The United States announced July 1 that it will not renew the U.S.-Mexico-Canada Agreement in its current form, triggering a new annual review process for the trade pact that governs a large share of the cross-border supply chain feeding the North American HVAC industry.
The announcement came from the Office of the U.S. Trade Representative, led by Jamieson Greer, which stated that "the United States did not agree to renew the USMCA in its current form. As a result, the USMCA is not renewed." The decision arrived on the agreement's sixth anniversary, the date on which USMCA's built-in "joint review" or sunset provision required the three member countries to formally assess whether to continue the pact toward its scheduled 2036 expiration.
What the Non-Renewal Actually Changes
USMCA remains in force while the U.S., Mexico and Canada continue negotiations, according to the administration. Rather than confirming a new multi-year term, the three countries must now meet annually to discuss possible revisions until either an agreement is reached or the pact expires on its original 2036 timeline. The practical effect is that instead of a fixed, multi-year renewal locking in trade terms, the agreement now faces the possibility of a revision or renegotiation at each annual review point.
For the HVAC industry, that shift matters because a substantial share of residential and commercial HVAC equipment installed in the United States is manufactured in Mexico, and Canadian steel and aluminum feed into equipment production on both sides of the border. USMCA's duty-free treatment for qualifying goods has historically shielded much of that trade from tariffs that apply to non-USMCA-compliant imports.
USMCA took effect July 1, 2020, replacing the North American Free Trade Agreement, and included the six-year joint review requirement as a first-of-its-kind sunset mechanism in a U.S. free trade agreement, intended to force a periodic reassessment of the pact rather than leaving it in place indefinitely. This year's review was the first test of that mechanism, and the decision not to renew marks uncharted territory for a trade relationship that manufacturers across the HVAC supply chain have built multi-year sourcing and production strategies around.

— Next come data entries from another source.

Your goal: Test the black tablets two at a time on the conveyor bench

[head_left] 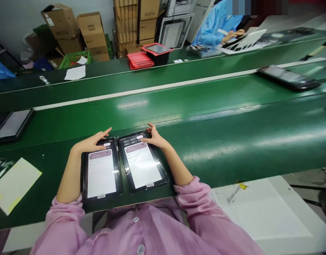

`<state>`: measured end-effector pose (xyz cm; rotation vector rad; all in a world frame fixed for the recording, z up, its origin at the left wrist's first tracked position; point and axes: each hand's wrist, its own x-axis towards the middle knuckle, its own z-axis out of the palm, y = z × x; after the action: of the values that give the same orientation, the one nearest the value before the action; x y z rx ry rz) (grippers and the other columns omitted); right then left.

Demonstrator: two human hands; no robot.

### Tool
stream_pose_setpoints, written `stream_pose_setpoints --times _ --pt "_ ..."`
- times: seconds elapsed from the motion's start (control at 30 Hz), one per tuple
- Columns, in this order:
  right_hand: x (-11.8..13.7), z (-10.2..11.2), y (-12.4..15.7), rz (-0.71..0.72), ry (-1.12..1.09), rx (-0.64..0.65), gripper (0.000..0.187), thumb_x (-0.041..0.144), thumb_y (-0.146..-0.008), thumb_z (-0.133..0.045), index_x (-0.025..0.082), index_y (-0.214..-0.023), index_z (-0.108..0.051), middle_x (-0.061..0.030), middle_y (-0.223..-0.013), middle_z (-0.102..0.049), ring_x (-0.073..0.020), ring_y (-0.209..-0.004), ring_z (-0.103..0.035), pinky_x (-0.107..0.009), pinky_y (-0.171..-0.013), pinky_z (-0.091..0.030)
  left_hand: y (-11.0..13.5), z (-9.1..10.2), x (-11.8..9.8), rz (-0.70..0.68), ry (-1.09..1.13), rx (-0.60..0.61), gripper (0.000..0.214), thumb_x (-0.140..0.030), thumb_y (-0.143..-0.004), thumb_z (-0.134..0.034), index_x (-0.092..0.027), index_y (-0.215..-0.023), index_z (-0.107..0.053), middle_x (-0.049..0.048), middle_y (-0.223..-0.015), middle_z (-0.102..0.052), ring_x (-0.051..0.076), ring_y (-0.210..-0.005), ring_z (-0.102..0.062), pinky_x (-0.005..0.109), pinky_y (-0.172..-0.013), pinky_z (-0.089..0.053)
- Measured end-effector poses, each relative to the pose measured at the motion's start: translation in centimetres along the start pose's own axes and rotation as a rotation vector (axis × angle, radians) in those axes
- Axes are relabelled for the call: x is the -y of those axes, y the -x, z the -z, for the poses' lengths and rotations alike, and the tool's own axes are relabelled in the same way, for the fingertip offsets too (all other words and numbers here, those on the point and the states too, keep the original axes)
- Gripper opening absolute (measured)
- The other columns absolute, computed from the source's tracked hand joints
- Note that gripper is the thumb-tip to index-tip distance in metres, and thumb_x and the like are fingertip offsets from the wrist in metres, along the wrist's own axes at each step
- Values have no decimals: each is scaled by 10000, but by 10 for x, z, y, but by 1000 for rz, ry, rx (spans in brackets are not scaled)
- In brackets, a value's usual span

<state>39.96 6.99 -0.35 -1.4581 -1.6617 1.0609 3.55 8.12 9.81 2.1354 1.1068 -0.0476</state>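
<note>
Two black tablets lie side by side on the green bench, both with lit, mostly white screens. Over the top of the left tablet [102,177] is my left hand [95,141], fingers stretched out and the thumb lying across the upper screen. My right hand [155,137] is at the top right corner of the right tablet [144,166], its fingers spread at the far edge and its thumb on the upper part of the screen. Neither hand lifts a tablet. Each tablet has a small white label at its near edge.
Another tablet [12,124] lies at the left, and a dark tablet [287,77] rests on the green conveyor belt [104,113] at the right. A yellow-edged paper [15,187] is left of me. Across the belt are red sleeves [140,61], cardboard boxes [91,30] and a person in blue [214,24].
</note>
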Motion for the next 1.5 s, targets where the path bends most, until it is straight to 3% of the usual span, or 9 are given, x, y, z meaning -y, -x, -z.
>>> stream_pose_setpoints --times 0.1,0.17,0.3,0.37,0.5,0.63,0.97,1.2,1.5 --pt "-3 13 7 148 47 179 1424 473 -390 -948 167 -1557 -193 -221 -1443 -413 -409 -1346 -401 -573 -1121 -315 2 -3 4 2 -52 18 1247 -470 -692 -815 -340 -1601 28 118 -1474 -472 321 -1299 -524 382 -1021 -457" --pt "-4 14 5 146 16 130 1374 445 -403 -944 180 -1548 -231 -198 -1385 -489 -387 -1291 -463 -566 -1097 -350 -2 -5 8 7 -67 -29 1197 -440 -665 -832 -353 -1602 -92 94 -1393 -557 311 -1222 -582 372 -969 -483" --pt "-8 11 -6 -56 -209 -164 762 490 -691 -744 178 -1339 -493 -58 -923 -666 -253 -906 -646 -445 -877 -517 -12 -3 14 161 -89 -279 516 -423 -907 -571 -320 -1412 -548 47 -1131 -721 247 -1033 -677 356 -916 -503" --pt "-9 11 -3 -90 -264 -192 529 498 -734 -680 185 -1153 -596 -14 -769 -637 -216 -760 -639 -389 -759 -534 -13 -4 9 205 -135 -387 403 -412 -984 -424 -299 -1301 -644 58 -1148 -729 252 -1079 -666 380 -968 -483" --pt "-7 8 29 -21 -289 -131 410 441 -688 -724 190 -1006 -666 -38 -814 -682 -207 -766 -654 -363 -757 -542 -12 -12 -15 -64 -148 -142 446 -479 -915 -591 -313 -1329 -604 75 -1489 -521 290 -1395 -442 455 -1146 -335" --pt "-6 1 63 -89 -292 -195 362 464 -746 -692 191 -983 -704 -98 -948 -747 -249 -865 -699 -382 -798 -556 -14 -23 -33 -76 -232 40 285 -379 -840 -725 -299 -1110 -684 82 -1576 -379 333 -1479 -285 585 -1190 -170" --pt "-5 -1 67 -89 -262 -228 358 469 -743 -695 183 -959 -703 -94 -913 -747 -244 -825 -699 -376 -789 -554 -19 -26 -28 -91 -232 41 198 -298 -836 -715 -300 -1032 -686 54 -1493 -412 340 -1393 -376 526 -1129 -299" --pt "-8 0 66 -90 -247 -185 373 463 -758 -680 186 -1005 -709 -91 -959 -743 -244 -866 -688 -389 -833 -546 -18 -21 -18 -186 -114 33 212 -327 -917 -592 -287 -1118 -646 44 -1522 -427 258 -1378 -440 384 -1105 -376" --pt "-5 1 63 -57 -293 -126 445 406 -777 -653 190 -1167 -668 -32 -895 -665 -196 -827 -617 -363 -847 -513 -21 -23 -14 -180 -142 20 189 -313 -913 -601 -273 -1095 -630 61 -1492 -444 272 -1364 -437 415 -1123 -342"
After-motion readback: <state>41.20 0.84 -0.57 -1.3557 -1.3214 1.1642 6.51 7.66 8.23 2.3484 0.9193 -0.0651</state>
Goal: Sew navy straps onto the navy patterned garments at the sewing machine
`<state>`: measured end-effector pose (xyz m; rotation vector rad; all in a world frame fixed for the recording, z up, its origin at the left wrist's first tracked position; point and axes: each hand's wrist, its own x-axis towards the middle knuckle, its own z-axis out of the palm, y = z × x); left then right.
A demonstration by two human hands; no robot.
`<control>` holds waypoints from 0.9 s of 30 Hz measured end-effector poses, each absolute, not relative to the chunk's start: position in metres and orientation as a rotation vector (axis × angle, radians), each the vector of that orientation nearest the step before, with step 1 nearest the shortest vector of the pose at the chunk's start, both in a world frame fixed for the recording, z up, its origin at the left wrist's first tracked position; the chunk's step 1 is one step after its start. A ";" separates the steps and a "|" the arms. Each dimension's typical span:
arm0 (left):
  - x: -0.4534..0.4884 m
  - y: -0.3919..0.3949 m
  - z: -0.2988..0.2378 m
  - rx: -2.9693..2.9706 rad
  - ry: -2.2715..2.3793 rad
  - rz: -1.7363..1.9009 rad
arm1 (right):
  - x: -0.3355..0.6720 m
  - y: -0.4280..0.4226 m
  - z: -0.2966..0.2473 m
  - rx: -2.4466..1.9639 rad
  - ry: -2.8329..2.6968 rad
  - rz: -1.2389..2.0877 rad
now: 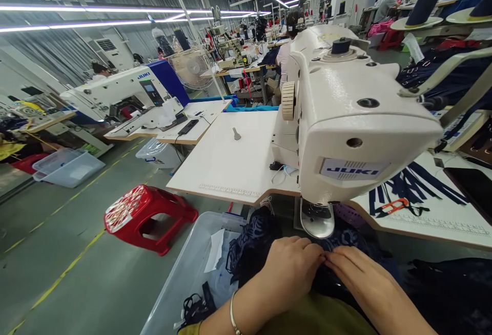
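My left hand (294, 264), with a metal bangle (232, 314) at its wrist, is closed with its fingers pinching the dark navy lace garment (257, 237). My right hand (355, 268) meets it fingertip to fingertip, closed on the same garment; the exact spot they grip is hidden behind the fingers. Just beyond the hands is the round metal end (318, 221) beneath the head of a white JUKI sewing machine (369, 135). More of the dark cloth spreads over the lap and to the right.
A clear plastic bin (180, 263) with dark straps stands at left, near a red stool (149, 217). The white machine table (230, 155) bears a small grey piece (236, 134). On the right are orange-handled snips (392, 206), navy strips (418, 184) and a phone (471, 191).
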<state>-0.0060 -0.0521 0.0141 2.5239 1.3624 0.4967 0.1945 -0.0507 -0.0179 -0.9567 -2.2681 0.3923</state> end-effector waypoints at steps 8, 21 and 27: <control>-0.021 -0.046 -0.003 2.271 1.512 0.555 | 0.197 -0.036 -0.032 -1.427 -1.654 1.289; -0.002 -0.049 -0.008 1.702 1.257 0.820 | 0.182 -0.048 -0.037 -1.218 -1.563 1.250; 0.003 -0.052 -0.003 1.761 1.252 0.745 | 0.172 -0.052 -0.036 -1.187 -1.322 1.493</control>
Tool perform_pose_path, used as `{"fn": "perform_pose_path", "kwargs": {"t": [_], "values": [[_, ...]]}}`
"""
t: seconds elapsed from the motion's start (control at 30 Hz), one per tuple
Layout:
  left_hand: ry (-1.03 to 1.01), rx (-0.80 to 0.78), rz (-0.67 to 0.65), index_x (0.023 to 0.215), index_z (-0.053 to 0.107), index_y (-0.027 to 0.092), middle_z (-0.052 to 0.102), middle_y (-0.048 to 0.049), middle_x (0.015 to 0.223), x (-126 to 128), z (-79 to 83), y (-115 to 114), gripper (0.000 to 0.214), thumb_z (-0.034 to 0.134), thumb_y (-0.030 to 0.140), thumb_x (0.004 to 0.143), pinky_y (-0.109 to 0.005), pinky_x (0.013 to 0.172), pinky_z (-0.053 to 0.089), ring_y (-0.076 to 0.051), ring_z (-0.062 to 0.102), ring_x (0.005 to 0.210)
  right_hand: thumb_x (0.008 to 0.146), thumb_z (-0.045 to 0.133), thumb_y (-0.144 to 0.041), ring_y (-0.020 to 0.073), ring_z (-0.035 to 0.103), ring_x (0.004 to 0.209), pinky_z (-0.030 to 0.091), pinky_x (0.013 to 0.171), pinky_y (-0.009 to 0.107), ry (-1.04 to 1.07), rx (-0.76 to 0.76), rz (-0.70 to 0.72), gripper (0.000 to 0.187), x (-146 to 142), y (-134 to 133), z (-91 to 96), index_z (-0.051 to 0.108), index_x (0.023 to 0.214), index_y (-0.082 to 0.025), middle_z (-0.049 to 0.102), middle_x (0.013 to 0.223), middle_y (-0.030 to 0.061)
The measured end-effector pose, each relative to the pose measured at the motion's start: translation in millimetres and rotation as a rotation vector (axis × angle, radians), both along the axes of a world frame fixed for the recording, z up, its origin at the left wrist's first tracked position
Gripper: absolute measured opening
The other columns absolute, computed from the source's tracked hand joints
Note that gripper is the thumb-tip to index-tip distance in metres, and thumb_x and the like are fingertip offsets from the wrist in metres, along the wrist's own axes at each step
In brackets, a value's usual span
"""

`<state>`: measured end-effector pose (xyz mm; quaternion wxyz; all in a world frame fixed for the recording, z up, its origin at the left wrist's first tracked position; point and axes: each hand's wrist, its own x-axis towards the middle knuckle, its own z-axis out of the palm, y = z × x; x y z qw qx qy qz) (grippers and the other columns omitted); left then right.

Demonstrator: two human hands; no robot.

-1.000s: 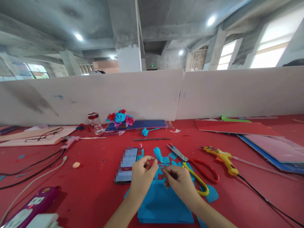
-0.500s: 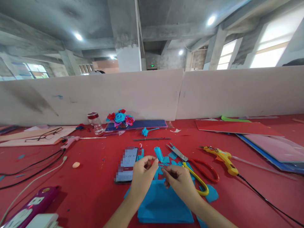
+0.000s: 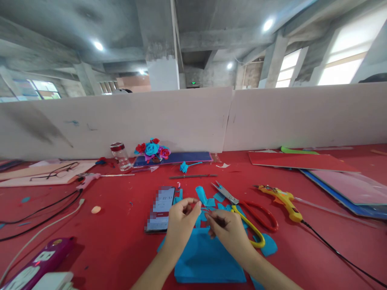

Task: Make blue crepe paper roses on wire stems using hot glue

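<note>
My left hand [image 3: 180, 224] and my right hand [image 3: 229, 228] meet over a blue paper sheet [image 3: 208, 262] on the red table [image 3: 115, 225]. Both pinch a small thin piece between their fingertips; it is too small to name. Blue paper scraps [image 3: 208, 200] lie just beyond my fingers. Red and yellow scissors [image 3: 250, 217] rest to the right of my right hand. A phone [image 3: 161, 208] lies to the left of my left hand.
A yellow glue gun [image 3: 282, 199] with a black cord lies to the right. Paper flowers [image 3: 152, 150] and a glass jar [image 3: 120, 156] stand by the white partition. Coloured sheets [image 3: 332, 177] lie far right; glasses [image 3: 57, 170], cables and a purple power strip [image 3: 39, 262] left.
My hands stay in nearly the same place, with only slight finger movement. The view has dipped a little.
</note>
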<state>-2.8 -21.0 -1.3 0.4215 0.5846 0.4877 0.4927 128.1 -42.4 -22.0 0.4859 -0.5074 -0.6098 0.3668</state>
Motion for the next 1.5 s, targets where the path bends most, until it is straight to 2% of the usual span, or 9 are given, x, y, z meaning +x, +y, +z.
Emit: {"fn": "perform_pose_path", "kwargs": {"t": [0.4,0.97,1.33,1.5], "values": [[-0.032,-0.012,0.000,0.074,0.065,0.013,0.043,0.0039,0.051,-0.2,-1.7,1.0,0.028,0.057,0.039,0.071,-0.018,0.041,0.031,-0.010,0.037,0.047,0.079,0.050,-0.031,0.0137,0.055,0.039,0.042,0.043,0.023,-0.025,0.017,0.006,0.029,0.6,-0.4,1.5,0.049,0.052,-0.021,0.055,0.042,-0.0006],[0.009,0.010,0.002,0.074,0.065,0.013,0.039,0.0054,0.049,0.2,-2.8,0.8,0.028,0.057,0.039,0.073,-0.018,0.040,0.031,-0.009,0.035,0.046,0.080,0.048,-0.033,0.0135,0.055,0.039,0.043,0.043,0.022,-0.008,0.014,0.013,0.030,1.2,-0.6,-1.1,0.050,0.053,-0.019,0.054,0.042,-0.0005],[0.026,0.025,0.028,0.076,0.066,0.013,0.036,0.0063,0.048,-0.9,-1.2,0.5,0.028,0.058,0.039,0.072,-0.019,0.041,0.029,-0.009,0.033,0.045,0.079,0.050,-0.038,0.0107,0.051,0.036,0.041,0.040,0.021,0.122,-0.029,0.063,0.030,0.7,1.1,-1.2,0.050,0.056,-0.019,0.052,0.043,-0.0028],[0.003,0.033,0.043,0.072,0.063,0.014,0.030,0.0076,0.048,-1.3,-2.6,0.8,0.026,0.057,0.039,0.072,-0.018,0.040,0.026,-0.008,0.030,0.044,0.078,0.052,-0.039,0.0099,0.050,0.035,0.040,0.039,0.020,0.146,-0.047,0.057,0.030,0.5,-0.1,0.1,0.051,0.057,-0.018,0.051,0.042,-0.0033]]}}
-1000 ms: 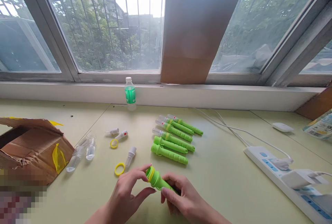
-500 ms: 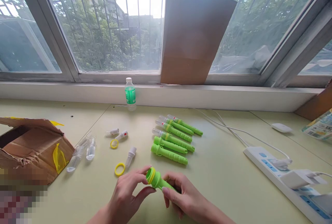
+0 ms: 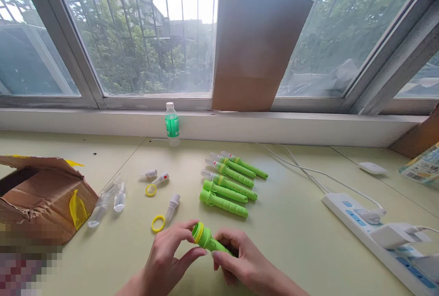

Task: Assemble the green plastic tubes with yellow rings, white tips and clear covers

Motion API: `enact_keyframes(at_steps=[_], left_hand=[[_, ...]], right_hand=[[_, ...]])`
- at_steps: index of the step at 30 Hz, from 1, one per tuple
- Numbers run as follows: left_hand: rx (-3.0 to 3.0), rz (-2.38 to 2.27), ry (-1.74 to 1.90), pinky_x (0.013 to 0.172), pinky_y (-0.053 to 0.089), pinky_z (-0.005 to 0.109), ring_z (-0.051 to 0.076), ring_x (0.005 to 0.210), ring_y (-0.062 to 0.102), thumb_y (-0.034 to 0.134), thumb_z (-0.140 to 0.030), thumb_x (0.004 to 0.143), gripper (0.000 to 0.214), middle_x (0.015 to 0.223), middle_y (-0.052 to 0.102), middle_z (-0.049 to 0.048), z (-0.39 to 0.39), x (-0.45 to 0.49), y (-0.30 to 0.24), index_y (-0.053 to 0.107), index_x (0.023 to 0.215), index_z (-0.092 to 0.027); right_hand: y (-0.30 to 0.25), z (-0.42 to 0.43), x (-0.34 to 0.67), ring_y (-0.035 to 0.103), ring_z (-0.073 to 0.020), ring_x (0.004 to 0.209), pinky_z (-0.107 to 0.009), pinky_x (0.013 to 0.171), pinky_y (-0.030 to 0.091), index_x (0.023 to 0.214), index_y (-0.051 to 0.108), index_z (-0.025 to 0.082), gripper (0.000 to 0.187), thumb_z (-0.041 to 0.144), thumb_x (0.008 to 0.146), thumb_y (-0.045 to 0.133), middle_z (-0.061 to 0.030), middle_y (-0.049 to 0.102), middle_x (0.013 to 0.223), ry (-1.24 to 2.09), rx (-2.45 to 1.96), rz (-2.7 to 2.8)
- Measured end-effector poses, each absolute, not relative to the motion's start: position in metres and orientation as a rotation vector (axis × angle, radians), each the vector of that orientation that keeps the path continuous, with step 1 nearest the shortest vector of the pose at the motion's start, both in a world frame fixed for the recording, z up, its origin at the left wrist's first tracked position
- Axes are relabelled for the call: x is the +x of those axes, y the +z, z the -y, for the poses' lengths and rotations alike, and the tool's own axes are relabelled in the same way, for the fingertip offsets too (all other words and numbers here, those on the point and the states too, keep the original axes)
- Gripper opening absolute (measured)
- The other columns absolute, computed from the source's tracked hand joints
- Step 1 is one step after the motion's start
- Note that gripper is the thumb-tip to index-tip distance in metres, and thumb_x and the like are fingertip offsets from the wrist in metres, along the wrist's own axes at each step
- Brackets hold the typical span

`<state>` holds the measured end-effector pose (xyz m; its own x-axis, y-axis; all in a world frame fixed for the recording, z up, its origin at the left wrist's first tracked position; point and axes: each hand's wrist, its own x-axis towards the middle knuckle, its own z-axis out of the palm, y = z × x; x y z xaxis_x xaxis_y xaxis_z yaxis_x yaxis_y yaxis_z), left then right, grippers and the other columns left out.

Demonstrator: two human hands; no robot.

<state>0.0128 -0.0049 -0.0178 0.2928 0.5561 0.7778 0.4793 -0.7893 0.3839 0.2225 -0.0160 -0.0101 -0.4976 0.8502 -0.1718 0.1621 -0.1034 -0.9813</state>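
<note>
My right hand (image 3: pixel 240 261) grips the shaft of a green plastic handle (image 3: pixel 207 240) low in the middle of the view. A yellow ring (image 3: pixel 198 232) sits on the handle's wide end. The fingers of my left hand (image 3: pixel 169 255) pinch that end, thumb below and forefinger above. Just beyond lie a loose yellow ring (image 3: pixel 157 223) and a small white cap piece (image 3: pixel 172 205). Farther back, several green handles (image 3: pixel 226 182) lie in a row, some with clear tips fitted.
A torn cardboard box (image 3: pixel 41 195) lies at the left, with clear plastic tips (image 3: pixel 109 200) beside it. Another yellow ring (image 3: pixel 151 189) and white pieces (image 3: pixel 154 176) lie nearby. A bottle (image 3: pixel 172 124) stands by the sill. At the right lies a white power strip (image 3: pixel 377 236) with cables.
Both hands and the green handle stay almost in place; the left fingers shift slightly on the ringed end. Nothing else moved.
</note>
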Motion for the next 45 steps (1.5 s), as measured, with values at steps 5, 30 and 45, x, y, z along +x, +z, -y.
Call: enact_keyframes(at_steps=[5,30,45], left_hand=[[2.452,-0.99,1.524,0.071,0.058,0.024,0.019,0.085,0.072,0.068,-0.031,0.08,0.02,0.091,0.074,0.0095,0.004,0.013,-0.015,0.051,0.084,-0.019],[2.411,-1.006,1.514,0.07,0.058,0.025,0.02,0.085,0.072,0.07,-0.021,0.076,0.02,0.093,0.074,0.0089,0.007,0.015,-0.012,0.052,0.086,-0.02],[2.385,-1.056,1.408,0.074,0.058,0.027,0.02,0.091,0.07,0.069,-0.019,0.076,0.022,0.101,0.071,0.0102,0.006,0.014,-0.018,0.051,0.088,-0.02]], right_hand=[[-0.012,0.017,0.222,0.05,-0.0078,0.048,-0.019,0.047,0.035,0.085,0.058,0.014,0.032,0.044,0.091,0.048,-0.0004,0.058,0.069,1.66,-1.054,1.667],[-0.015,0.015,0.224,0.045,-0.007,0.044,-0.018,0.042,0.036,0.087,0.057,0.014,0.032,0.046,0.088,0.05,0.0018,0.055,0.063,1.633,-1.064,1.659],[-0.012,0.018,0.221,0.049,-0.0063,0.047,-0.02,0.046,0.037,0.091,0.054,0.015,0.026,0.041,0.089,0.052,0.0002,0.057,0.076,1.634,-1.083,1.597]])
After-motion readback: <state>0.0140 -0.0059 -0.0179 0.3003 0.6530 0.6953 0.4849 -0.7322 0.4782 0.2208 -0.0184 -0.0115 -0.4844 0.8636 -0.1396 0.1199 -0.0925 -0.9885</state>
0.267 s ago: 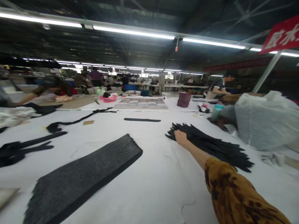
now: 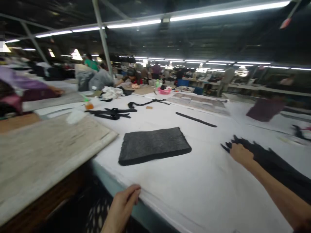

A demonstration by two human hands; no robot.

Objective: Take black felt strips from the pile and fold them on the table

Tariffs Already in Motion Separately From USMCA
The USMCA decision comes weeks after the administration separately reduced Section 232 tariffs on HVAC-related steel, aluminum and copper imports from 25% to 15%, effective June 8 through 2027. That reduction applied to a category of equipment that includes residential HVAC systems and was framed by the administration as relief for manufacturers and contractors facing elevated input costs. The USMCA non-renewal does not reverse that tariff reduction, but it does mean the broader framework under which USMCA-qualifying HVAC trade has flowed duty-free is now subject to annual reexamination rather than long-term certainty.
Industry Reaction and Uncertainty
Trade attorneys and industry analysts have noted that the annual review structure creates planning challenges distinct from a one-time tariff change. Because manufacturers, distributors and contractors typically plan production runs, inventory positioning and multi-year equipment pricing around a stable trade framework, a policy environment where the rules are subject to yearly reassessment complicates long-range forecasting for OEMs that rely on Mexican manufacturing capacity for compressors, coils and finished units.
Several major HVAC manufacturers operate significant production capacity in Mexico, including facilities that produce finished residential systems, compressors and components that cross the border multiple times during assembly before reaching U.S. distributors. An annual review cycle, rather than a fixed long-term framework, means those supply chains now face the prospect of renegotiated terms on a yearly basis rather than being able to plan against a known set of rules through 2036, the agreement's outer expiration date absent a future renewal.
What's Next
The first annual review under the new process has not yet been scheduled, and the administration has not detailed the specific terms it is seeking to renegotiate within USMCA. Trade groups tracking the review, including organizations representing distributors and manufacturers, are expected to weigh in as the negotiation process unfolds over the coming months. Until a revised agreement is reached, USMCA's existing terms remain operative, meaning current duty treatment for qualifying HVAC trade is unchanged for now — but subject to revisit at each future annual review rather than locked in for the long term originally contemplated when the agreement took effect in 2020.